UWFormer: Underwater Image Enhancement via a Semi-Supervised Multi-Scale Transformer

Weiwen Chen,Yingtie Lei,Shenghong Luo,Ziyang Zhou,Mingxian Li,Chi-Man Pun
2024-04-24
Abstract:Underwater images often exhibit poor quality, distorted color balance and low contrast due to the complex and intricate interplay of light, water, and objects. Despite the significant contributions of previous underwater enhancement techniques, there exist several problems that demand further improvement: (i) The current deep learning methods rely on Convolutional Neural Networks (CNNs) that lack the multi-scale enhancement, and global perception field is also limited. (ii) The scarcity of paired real-world underwater datasets poses a significant challenge, and the utilization of synthetic image pairs could lead to overfitting. To address the aforementioned problems, this paper introduces a Multi-scale Transformer-based Network called UWFormer for enhancing images at multiple frequencies via semi-supervised learning, in which we propose a Nonlinear Frequency-aware Attention mechanism and a Multi-Scale Fusion Feed-forward Network for low-frequency enhancement. Besides, we introduce a special underwater semi-supervised training strategy, where we propose a Subaqueous Perceptual Loss function to generate reliable pseudo labels. Experiments using full-reference and non-reference underwater benchmarks demonstrate that our method outperforms state-of-the-art methods in terms of both quantity and visual quality.
Computer Vision and Pattern Recognition
What problem does this paper attempt to address?

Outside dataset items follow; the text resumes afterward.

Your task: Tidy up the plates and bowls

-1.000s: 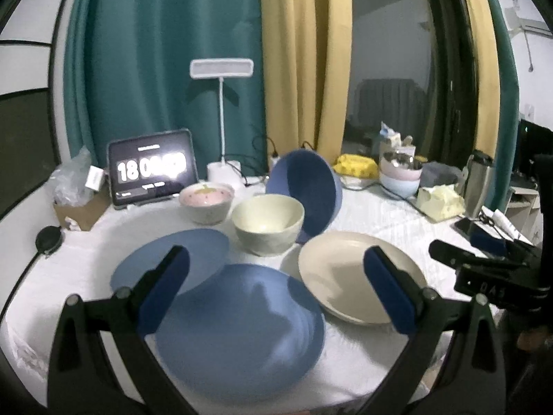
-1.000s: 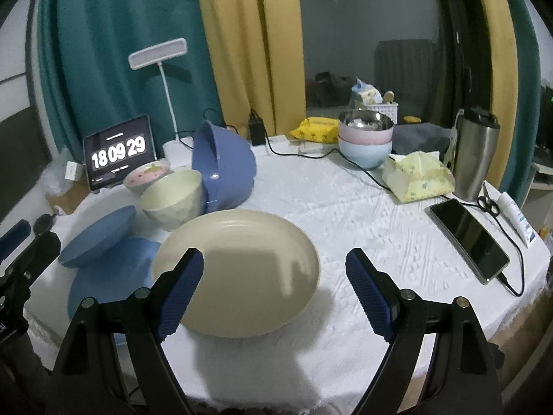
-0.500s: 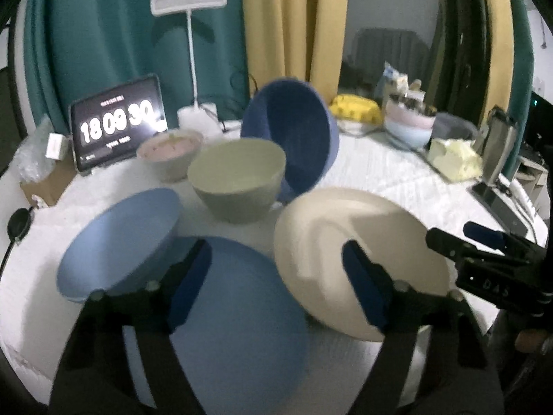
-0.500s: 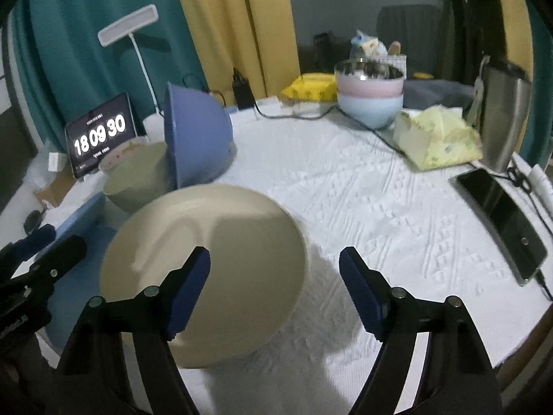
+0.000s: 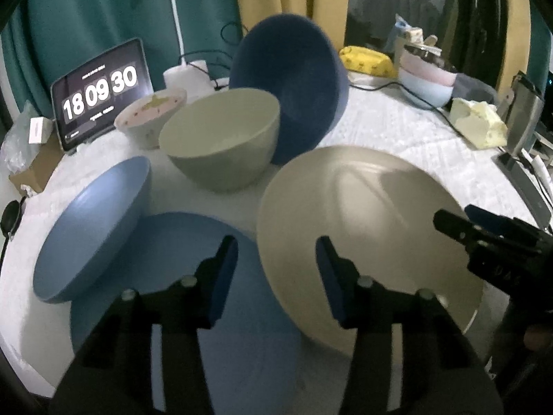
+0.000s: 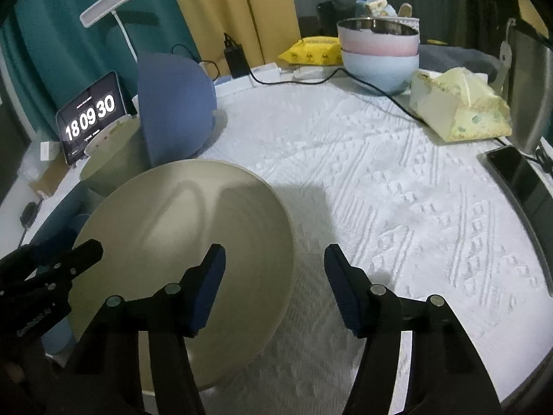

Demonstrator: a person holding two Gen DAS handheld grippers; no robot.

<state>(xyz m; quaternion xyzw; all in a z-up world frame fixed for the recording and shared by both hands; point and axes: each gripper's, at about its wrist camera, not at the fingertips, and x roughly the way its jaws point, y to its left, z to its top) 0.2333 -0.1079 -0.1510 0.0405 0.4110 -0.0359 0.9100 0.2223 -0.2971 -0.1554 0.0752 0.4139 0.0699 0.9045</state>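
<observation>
A cream plate lies at the front of the white tablecloth. To its left, a large blue plate lies flat with a lighter blue plate leaning on it. Behind stand a cream bowl, a tilted dark blue bowl and a small pink bowl. My left gripper hovers over the gap where the blue and cream plates meet; its jaws are closing, pads touching nothing. My right gripper straddles the cream plate's right rim, jaws closing, pads clear of it.
At the back left a tablet clock stands beside a lamp base. Far right are stacked pink and pale blue bowls, a tissue pack, a steel flask, a phone and a black cable.
Both grippers have come forward and down toward the plates, and both pairs of jaws have narrowed. The plates and bowls stay in place.
</observation>
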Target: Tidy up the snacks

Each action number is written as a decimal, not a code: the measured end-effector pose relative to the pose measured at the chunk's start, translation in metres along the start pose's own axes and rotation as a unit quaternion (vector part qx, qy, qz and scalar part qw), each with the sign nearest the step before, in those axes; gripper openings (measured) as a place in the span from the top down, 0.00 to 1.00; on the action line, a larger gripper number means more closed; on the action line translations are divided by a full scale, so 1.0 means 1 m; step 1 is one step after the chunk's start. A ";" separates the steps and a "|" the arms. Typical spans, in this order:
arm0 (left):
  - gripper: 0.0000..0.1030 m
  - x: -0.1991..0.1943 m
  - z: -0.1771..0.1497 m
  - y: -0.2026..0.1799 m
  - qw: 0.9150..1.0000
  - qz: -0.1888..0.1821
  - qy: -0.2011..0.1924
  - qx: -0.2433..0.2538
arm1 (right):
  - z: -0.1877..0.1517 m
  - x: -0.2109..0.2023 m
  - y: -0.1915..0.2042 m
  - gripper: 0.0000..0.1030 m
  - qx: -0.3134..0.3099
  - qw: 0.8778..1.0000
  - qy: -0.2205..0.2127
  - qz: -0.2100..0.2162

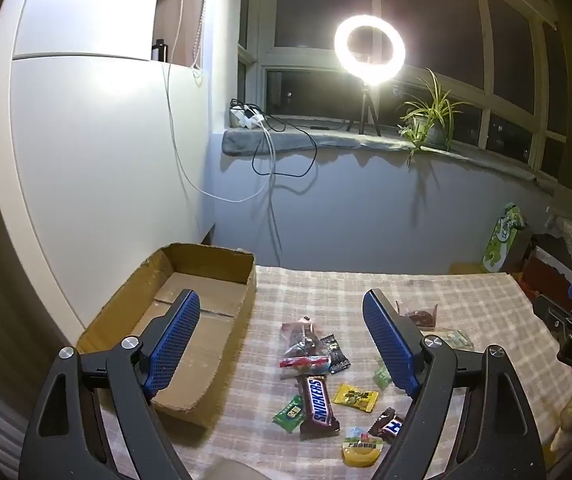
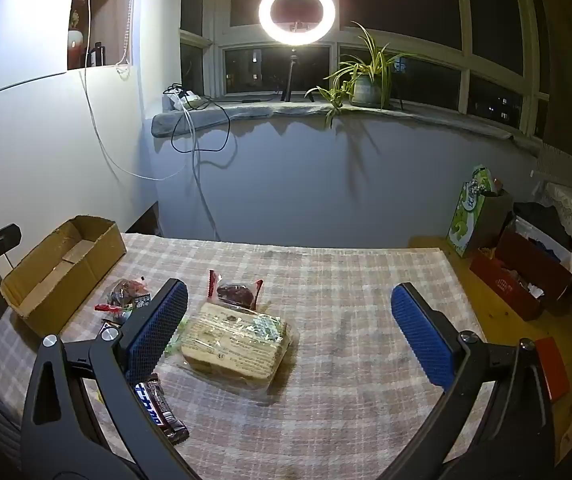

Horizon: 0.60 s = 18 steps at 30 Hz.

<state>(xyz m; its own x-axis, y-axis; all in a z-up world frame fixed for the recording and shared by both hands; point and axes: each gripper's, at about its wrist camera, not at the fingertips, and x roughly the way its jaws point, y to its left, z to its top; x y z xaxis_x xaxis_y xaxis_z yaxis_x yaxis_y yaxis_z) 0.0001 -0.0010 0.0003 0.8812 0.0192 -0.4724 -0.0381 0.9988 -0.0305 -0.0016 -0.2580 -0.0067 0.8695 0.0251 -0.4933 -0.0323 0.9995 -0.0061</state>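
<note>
Currently both tools hover above the checked tablecloth (image 2: 346, 280), nothing gripped. The left gripper (image 1: 282, 340) has its blue pads spread wide, and between them, lower centre of the left wrist view, lies the loose pile: Snickers bar (image 1: 319, 404), yellow sachet (image 1: 355, 397), green sachet (image 1: 289, 414), a dark bar with a white H (image 1: 388, 426) and a round yellow-rimmed pack (image 1: 362, 450). The cardboard box (image 1: 206, 264) sits at left centre of that frame, open-topped, with no snacks inside that I can see.

The right gripper (image 2: 290, 332) is likewise spread, empty — the clear-wrapped cracker pack (image 2: 234, 344) lies just inside its left pad, centre of the right wrist view, with a red-ended dried-fruit pouch (image 2: 236, 292) just behind it.

Judgement: sorting has barely begun, and the step in hand is a first pick.

Notes for doing it well:
- Take the Snickers bar across its narrow width, not lengthwise; it lies tilted, so rotate the wrist to match.
- It touches the green sachet and a red-striped wrapper (image 1: 306, 362) — come down vertically to avoid dragging neighbours.
- Cracker pack looks brittle: close gently on the long sides and stop at first contact.
- Thin sachets lie flat, so press one pad to the cloth and scoop.
- Release low inside the box, toward its far wall.
</note>
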 end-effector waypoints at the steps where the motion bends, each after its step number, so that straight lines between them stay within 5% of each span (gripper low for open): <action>1: 0.19 0.000 0.000 0.000 1.000 -0.001 0.000 0.000 | 0.000 0.000 -0.001 0.00 0.003 1.000 -0.002 0.000; 18: 0.19 -0.002 0.004 0.003 1.000 -0.004 -0.010 -0.010 | 0.004 0.004 0.001 0.00 0.001 1.000 -0.011 -0.003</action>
<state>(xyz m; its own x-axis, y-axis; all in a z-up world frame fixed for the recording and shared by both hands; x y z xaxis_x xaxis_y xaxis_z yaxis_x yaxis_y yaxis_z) -0.0002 0.0025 0.0046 0.8905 0.0128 -0.4549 -0.0410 0.9978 -0.0522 0.0041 -0.2566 -0.0056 0.8800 0.0187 -0.4746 -0.0254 0.9996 -0.0077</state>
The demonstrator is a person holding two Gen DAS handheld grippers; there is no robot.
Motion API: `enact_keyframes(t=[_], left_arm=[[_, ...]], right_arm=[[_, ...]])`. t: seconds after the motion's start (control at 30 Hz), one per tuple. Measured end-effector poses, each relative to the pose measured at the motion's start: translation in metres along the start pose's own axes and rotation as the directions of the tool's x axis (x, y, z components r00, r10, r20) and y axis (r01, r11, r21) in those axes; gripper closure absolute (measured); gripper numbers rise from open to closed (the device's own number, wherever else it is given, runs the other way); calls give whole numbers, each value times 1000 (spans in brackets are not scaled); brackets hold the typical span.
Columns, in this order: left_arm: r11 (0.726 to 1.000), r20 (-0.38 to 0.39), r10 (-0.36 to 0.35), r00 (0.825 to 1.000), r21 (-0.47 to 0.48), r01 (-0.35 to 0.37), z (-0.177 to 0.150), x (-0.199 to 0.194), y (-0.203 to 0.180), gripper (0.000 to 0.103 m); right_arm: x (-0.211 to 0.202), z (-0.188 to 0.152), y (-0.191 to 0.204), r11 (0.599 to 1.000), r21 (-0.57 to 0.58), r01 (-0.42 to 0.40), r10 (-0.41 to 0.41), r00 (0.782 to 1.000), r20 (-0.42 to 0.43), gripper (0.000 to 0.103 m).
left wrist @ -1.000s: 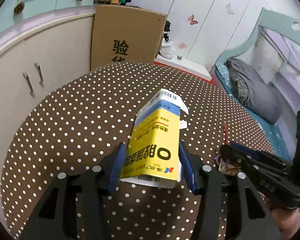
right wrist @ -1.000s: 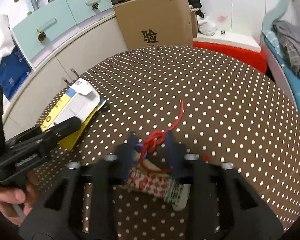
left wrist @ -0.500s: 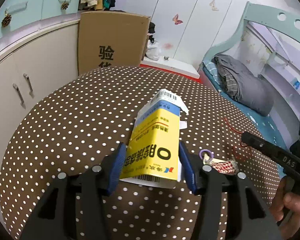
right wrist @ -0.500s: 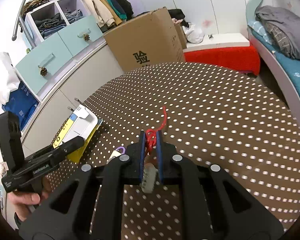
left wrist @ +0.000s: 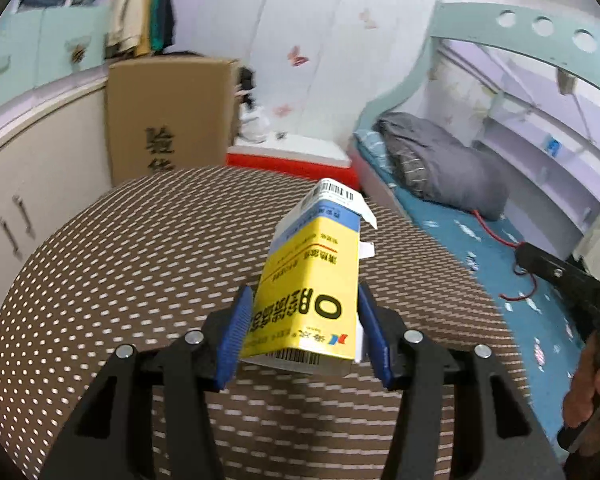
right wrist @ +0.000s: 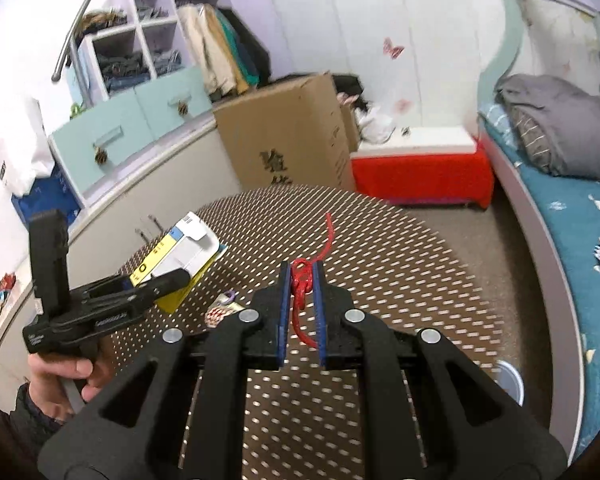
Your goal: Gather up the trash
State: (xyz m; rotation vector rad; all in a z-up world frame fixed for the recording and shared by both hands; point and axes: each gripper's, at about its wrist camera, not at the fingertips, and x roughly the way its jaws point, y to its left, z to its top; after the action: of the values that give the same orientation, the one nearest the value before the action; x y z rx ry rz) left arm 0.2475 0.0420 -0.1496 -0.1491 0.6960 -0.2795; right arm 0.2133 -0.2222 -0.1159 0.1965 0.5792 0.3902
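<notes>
**Both tongs loaded above the dotted table**

My left gripper (left wrist: 305, 328) stands about half open, its blue pads (left wrist: 233, 343) pressed on the two long sides of the yellow box (left wrist: 312, 284). The box sits right between the pads and runs forward past the fingertips, its white and blue barcode end pointing away from me and tilted up (the flap there hangs loose). Box and gripper are both off the dotted table (left wrist: 132, 264), which spreads below and beyond them.

My right gripper (right wrist: 301, 280) is closed down narrow on the red string (right wrist: 300, 282). The knotted part sits between the pads near the fingertips; one tail rises forward over the table, another loops down between the fingers. A small red-and-white patterned packet (right wrist: 218, 314) with a purple ring shows below and left of the gripper; I cannot tell whether it hangs from the string or lies on the table.

Seen from the right wrist, the left gripper is off to the left over the table's near edge, gripped by my left hand (right wrist: 60, 376). From the left wrist, the right gripper's black body shows at the far right, past the table's edge, with the string trailing from it.

Beyond the table's far edge stands a cardboard carton (right wrist: 288, 136), with a red bench (right wrist: 420, 176) beside it and a bed (right wrist: 580, 216) to the right.
</notes>
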Motion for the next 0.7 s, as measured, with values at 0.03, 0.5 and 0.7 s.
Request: enact_keyframes(t=[0.03,0.5,0.7], left_arm=[[1000,3,-16,1000,4,16,2,-3,-9,51],[983,-23,-143,989,109,145,6,2,-148,51],[966,-69,-199,978,157,208,3,23,-201,51]], right_arm=[[-7,1,-6,1000,8,2,-2,1000,12,92],[-102,2,-118,977,198,79,-111,981,160,92],[-105,-17,-174,947,310,81,-128,983,132,92]])
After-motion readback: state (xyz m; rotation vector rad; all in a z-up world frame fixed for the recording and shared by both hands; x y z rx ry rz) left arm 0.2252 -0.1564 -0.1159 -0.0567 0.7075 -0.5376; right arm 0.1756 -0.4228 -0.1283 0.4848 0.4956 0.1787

The paper aims to address the issue of poor underwater image quality, including color distortion and low contrast, which are primarily caused by the complex propagation characteristics of light in water. To tackle these problems, the paper proposes a new model called UWFormer (Underwater Image Enhancement Multi-Scale Transformer). Specifically, the paper improves upon several key issues present in existing methods: 1. **Insufficient Multi-Scale Enhancement and Global Perception Ability**: Current convolutional neural network (CNN)-based methods lack multi-scale enhancement capability and global perception ability. 2. **Dataset Pairing Problem**: In the real world, paired underwater image datasets are scarce, and using synthetic image pairs may lead to overfitting. To address the above issues, the paper presents the following main contributions: 1. **UWFormer Model**: This is a semi-supervised multi-scale transformer network for multi-frequency image enhancement. The model includes two innovative modules: Nonlinear Frequency-aware Attention (NFA) module and Multi-Scale Fusion Feed-forward Network (MSFN). These modules enable frequency-aware attention and variable receptive fields, significantly improving image restoration performance. 2. **Semi-Supervised Training Strategy**: To utilize unpaired datasets, the paper proposes a special semi-supervised training strategy. This includes a new loss function—Subaqueous Perceptual Loss (SPL), used to generate reliable pseudo-labels. 3. **Experimental Results**: Extensive experiments on 6 benchmark datasets show that UWFormer outperforms current state-of-the-art methods in both visual quality and quantitative metrics. In summary, by introducing a multi-scale transformer architecture and a novel semi-supervised learning strategy, the paper effectively addresses several challenges in the field of underwater image enhancement.